> WHAT YOU HAVE TO DO
The required output is the lines of the listing from the beginning through the line containing "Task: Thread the", each copied exactly, without any pictures.

> PROVIDED RECORDS

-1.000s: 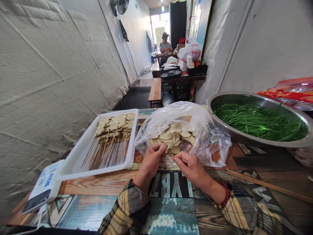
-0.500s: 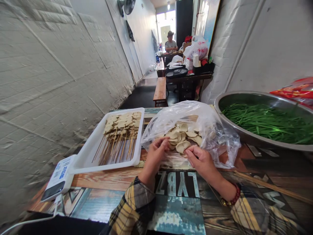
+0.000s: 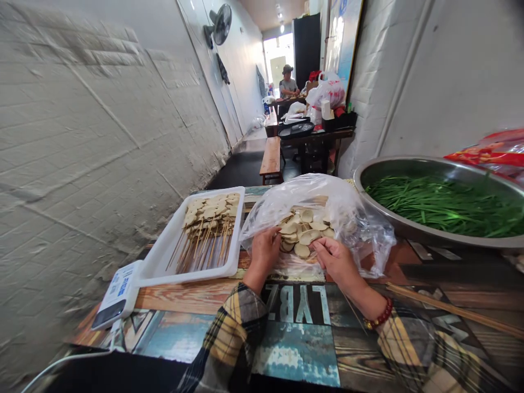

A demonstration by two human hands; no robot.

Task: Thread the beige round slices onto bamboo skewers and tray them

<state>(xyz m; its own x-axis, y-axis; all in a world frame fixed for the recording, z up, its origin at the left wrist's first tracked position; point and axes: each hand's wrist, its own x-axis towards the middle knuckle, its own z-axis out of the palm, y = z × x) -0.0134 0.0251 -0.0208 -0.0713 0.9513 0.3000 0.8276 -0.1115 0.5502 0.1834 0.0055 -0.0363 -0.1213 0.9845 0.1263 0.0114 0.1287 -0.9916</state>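
Note:
A clear plastic bag (image 3: 347, 218) lies open on the table with several pale round slices (image 3: 303, 232) inside. My left hand (image 3: 265, 250) reaches into the bag's mouth, fingers curled on the slices at the left edge of the pile. My right hand (image 3: 335, 259) is closed beside it, pinching a thin bamboo skewer (image 3: 352, 311) whose tip meets a slice; the stick runs back under my wrist. Both sleeves are plaid, and a red bead bracelet (image 3: 379, 316) sits on the right wrist.
A white tray (image 3: 164, 256) at left holds several skewered slices (image 3: 208, 224). A steel basin (image 3: 409, 232) of green chives stands at right, loose skewers (image 3: 450, 308) in front. A small white device (image 3: 117, 295) lies at the table's left edge. Further back: bench, tables, a seated person.
Both hands have moved forward into the bag's mouth. The slice held up between them a moment ago is now down among the pile. The view has shifted slightly right.

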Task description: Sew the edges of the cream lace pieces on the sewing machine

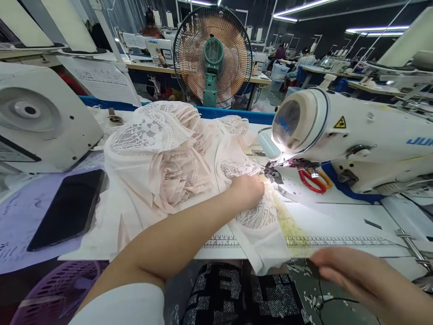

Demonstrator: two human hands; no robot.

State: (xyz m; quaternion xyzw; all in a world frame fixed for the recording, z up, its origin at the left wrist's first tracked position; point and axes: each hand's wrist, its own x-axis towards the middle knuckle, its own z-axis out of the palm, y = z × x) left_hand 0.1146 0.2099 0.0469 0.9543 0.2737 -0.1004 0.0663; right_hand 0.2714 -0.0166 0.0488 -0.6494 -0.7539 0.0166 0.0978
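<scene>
Head view, from the far left: black phone [67, 208], flat, glossy and hard-edged, lying on a lilac paper sheet [20, 216] at the left of the desk [338, 216]. Next over, a heaped pale-pink lace garment [162, 167]: soft, thin, sheer in places, with openwork scallops and a gathered, ruffled middle, slumping in loose folds and trailing over the near desk edge. Likely to snag and stretch, so best handled with flat fingertips, never tugged. Further right, left hand [248, 189] curled, knuckles up and fingertips down on the lace, just beside the presser foot [272, 175]; pinching or merely pressing, cannot tell. Worth keeping those fingertips to the side of the needle line, spreading the layer smooth and letting the feed draw the cloth rather than pushing it. Wise also to take the heap's weight off the seam, to avoid drag and a skewed stitch. Beyond the foot, scissors [313, 179] with smooth red and orange plastic loops, lying on the machine bed; behind them the white sewing machine [355, 135], hard enamel, rounded head, lamp lit over the foot. Along the near desk edge, a printed ruler strip [338, 241], handy for checking a hem. Lowest right, right hand [355, 275], blurred, open with fingers straight and together, tips at the garment's hanging corner, clasping nothing visibly. Better kept light there, steering the edge straight toward the foot
</scene>
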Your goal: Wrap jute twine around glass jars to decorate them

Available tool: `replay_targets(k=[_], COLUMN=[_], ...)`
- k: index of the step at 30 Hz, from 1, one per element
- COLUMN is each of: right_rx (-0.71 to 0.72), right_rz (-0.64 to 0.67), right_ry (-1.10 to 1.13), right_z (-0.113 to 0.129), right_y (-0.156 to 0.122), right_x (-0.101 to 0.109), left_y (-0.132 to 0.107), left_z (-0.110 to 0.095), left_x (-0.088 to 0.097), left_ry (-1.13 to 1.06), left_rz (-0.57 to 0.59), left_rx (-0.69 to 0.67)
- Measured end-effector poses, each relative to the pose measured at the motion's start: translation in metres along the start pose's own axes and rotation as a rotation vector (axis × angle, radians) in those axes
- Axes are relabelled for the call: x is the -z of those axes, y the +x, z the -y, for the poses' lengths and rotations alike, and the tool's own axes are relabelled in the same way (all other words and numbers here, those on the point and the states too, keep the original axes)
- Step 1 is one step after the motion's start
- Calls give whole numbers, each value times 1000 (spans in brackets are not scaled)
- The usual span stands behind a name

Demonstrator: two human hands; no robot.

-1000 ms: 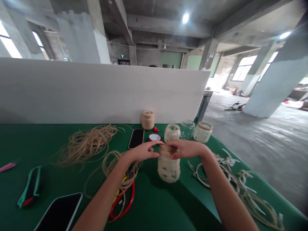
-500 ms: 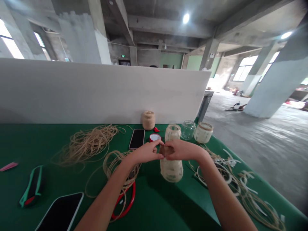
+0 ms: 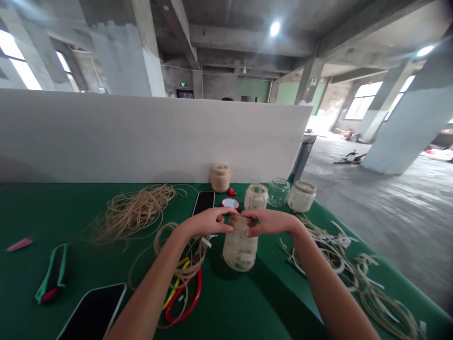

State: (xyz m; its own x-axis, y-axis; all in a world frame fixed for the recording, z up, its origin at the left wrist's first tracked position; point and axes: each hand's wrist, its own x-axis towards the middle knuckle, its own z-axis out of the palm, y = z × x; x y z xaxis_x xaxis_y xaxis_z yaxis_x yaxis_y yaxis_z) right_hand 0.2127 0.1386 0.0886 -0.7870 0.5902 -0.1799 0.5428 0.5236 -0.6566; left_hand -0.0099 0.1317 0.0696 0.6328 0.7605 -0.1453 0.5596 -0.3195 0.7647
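Observation:
A jar [image 3: 239, 252] with a pale, patchy covering stands on the green table, with brown twine [image 3: 239, 222] wound round its neck. My left hand [image 3: 208, 222] curls its thumb and fingers against the neck from the left. From the right, my right hand [image 3: 267, 222] grips the same neck, thumb in front and fingers over the top. A loose twine coil [image 3: 164, 236] lies under my left forearm, together with red-handled scissors [image 3: 198, 293] and a yellow handle [image 3: 172, 293]. The fingertips partly hide the jar's rim.
Behind stand another covered jar [image 3: 256, 196], a clear glass jar [image 3: 279, 192], a twine-rimmed jar [image 3: 301, 197] and a twine spool [image 3: 220, 179]. A tape roll [image 3: 230, 203], two phones [image 3: 204, 202], a twine heap [image 3: 136, 210], a utility knife [image 3: 53, 274] and tangled cords [image 3: 339, 264] surround them.
The jar has shifted left and my left hand has moved left with it. My right hand stays at its neck. A yellow handle and white strips now show beside my left arm.

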Motion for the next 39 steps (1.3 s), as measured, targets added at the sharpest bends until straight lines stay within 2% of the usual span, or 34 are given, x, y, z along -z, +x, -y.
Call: replay_targets(k=[3, 9, 12, 16, 21, 24, 31, 39], right_rx=[-16, -116, -97, -42, 7, 7, 17, -147], right_rz=[-6, -65, -72, 0, 41, 57, 72, -10], right_ry=[-52, -150, -173, -128, -65, -50, -47, -153], right_z=[3, 15, 15, 6, -5, -5, 0, 11], right_y=[-3, -8, -8, -7, -9, -11, -13, -14], right_x=[2, 1, 0, 2, 6, 8, 9, 6], left_y=[2, 4, 3, 1, -1, -1, 3, 7], left_z=[-3, -22, -26, -22, -10, -4, -1, -10], left_x=[-3, -14, -16, -11, -4, -2, -4, -13], left_ry=[13, 85, 100, 117, 19, -20, -25, 16], left_rz=[-18, -65, -59, 2, 25, 45, 10, -49], left_rx=[-11, -24, -18, -1, -28, -35, -30, -29])
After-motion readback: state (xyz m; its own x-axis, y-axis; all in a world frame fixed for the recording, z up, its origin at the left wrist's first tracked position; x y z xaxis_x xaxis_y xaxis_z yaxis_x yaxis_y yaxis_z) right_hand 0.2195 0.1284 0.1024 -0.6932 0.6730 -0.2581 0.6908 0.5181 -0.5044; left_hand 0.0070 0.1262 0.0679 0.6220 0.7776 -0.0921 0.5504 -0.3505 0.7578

> WRITTEN RESPONSE
-1.000s: 
-0.500s: 
+0.000s: 

A demonstration by two human hands; no robot.

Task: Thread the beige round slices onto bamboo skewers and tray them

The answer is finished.